Below is a listing; retype exactly the lines between the one containing "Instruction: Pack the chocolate" and the one containing "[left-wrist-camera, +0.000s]", inclusive, minus the pictures.

::: STORED DATA

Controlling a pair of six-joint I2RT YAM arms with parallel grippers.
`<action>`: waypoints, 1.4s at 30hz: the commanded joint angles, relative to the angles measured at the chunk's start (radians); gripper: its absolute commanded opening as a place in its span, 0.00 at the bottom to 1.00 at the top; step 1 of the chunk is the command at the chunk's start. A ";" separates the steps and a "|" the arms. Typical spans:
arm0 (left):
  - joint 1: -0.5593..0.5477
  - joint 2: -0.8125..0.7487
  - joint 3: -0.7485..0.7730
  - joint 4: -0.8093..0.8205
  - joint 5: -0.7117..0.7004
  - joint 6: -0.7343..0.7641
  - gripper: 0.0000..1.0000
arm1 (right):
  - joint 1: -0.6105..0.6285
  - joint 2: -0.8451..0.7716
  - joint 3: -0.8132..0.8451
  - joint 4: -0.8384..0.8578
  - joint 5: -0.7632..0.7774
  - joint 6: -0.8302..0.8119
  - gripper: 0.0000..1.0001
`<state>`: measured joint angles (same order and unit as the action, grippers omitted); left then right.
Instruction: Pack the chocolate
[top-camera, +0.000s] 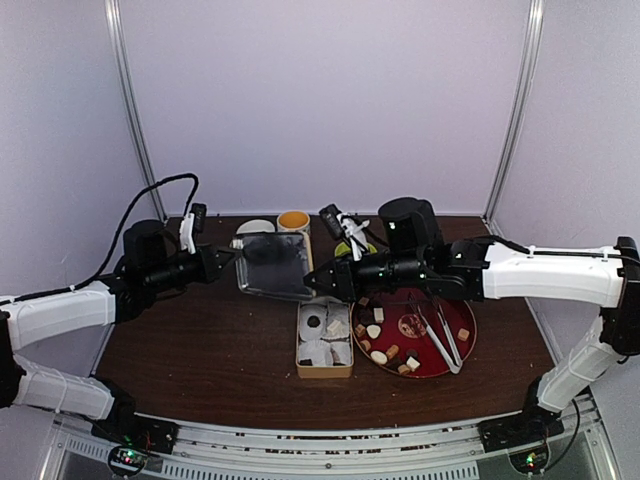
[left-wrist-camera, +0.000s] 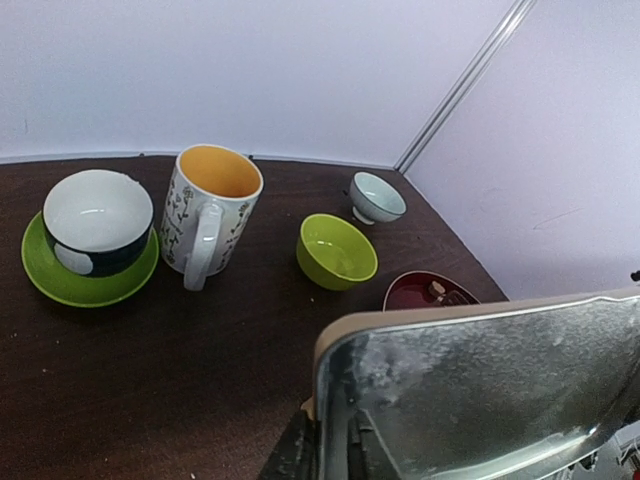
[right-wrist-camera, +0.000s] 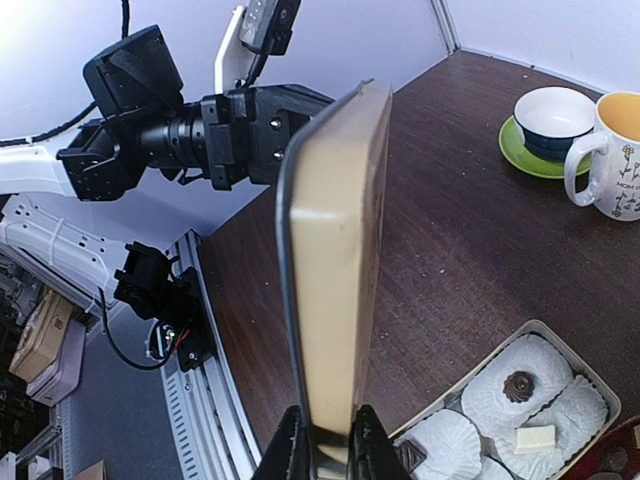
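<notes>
Both grippers hold a tin lid (top-camera: 272, 265), cream outside and silver inside, above the table behind the box. My left gripper (top-camera: 236, 262) is shut on its left edge, and my right gripper (top-camera: 311, 283) on its right edge. The left wrist view shows the lid's silver inside (left-wrist-camera: 480, 390) in the jaws (left-wrist-camera: 337, 445). The right wrist view shows its cream rim (right-wrist-camera: 335, 250) between the fingers (right-wrist-camera: 325, 450). The open box (top-camera: 325, 372) holds white paper liners, with a dark chocolate (right-wrist-camera: 518, 385) and a cream one (right-wrist-camera: 535, 437). More chocolates (top-camera: 374, 330) lie on the red plate (top-camera: 425, 368).
Silver tongs (top-camera: 445, 338) lie on the red plate. At the back stand a yellow-lined mug (left-wrist-camera: 205, 215), a bowl on a green saucer (left-wrist-camera: 95, 225), a green bowl (left-wrist-camera: 337, 250) and a small white bowl (left-wrist-camera: 377, 195). The table's left edge and rail (right-wrist-camera: 200, 400) show below the lid.
</notes>
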<state>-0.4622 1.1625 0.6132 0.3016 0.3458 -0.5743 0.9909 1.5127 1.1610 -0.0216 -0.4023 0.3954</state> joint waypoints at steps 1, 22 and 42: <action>-0.009 -0.002 -0.011 0.093 0.030 -0.010 0.20 | 0.000 -0.050 0.023 -0.052 0.106 -0.060 0.00; -0.007 -0.221 0.130 -0.318 -0.059 0.017 0.55 | -0.070 -0.153 0.028 -0.286 0.284 -0.320 0.00; -0.005 -0.112 0.386 -0.648 -0.101 -0.060 0.98 | -0.010 -0.197 0.165 -0.572 0.668 -0.615 0.00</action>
<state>-0.4656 1.0122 0.9096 -0.2680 0.2165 -0.6083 0.9554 1.3151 1.2919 -0.5613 0.1432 -0.1562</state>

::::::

RESPONSE BOX:
Instruction: Pack the chocolate
[top-camera, +0.000s] 
[left-wrist-camera, +0.000s] 

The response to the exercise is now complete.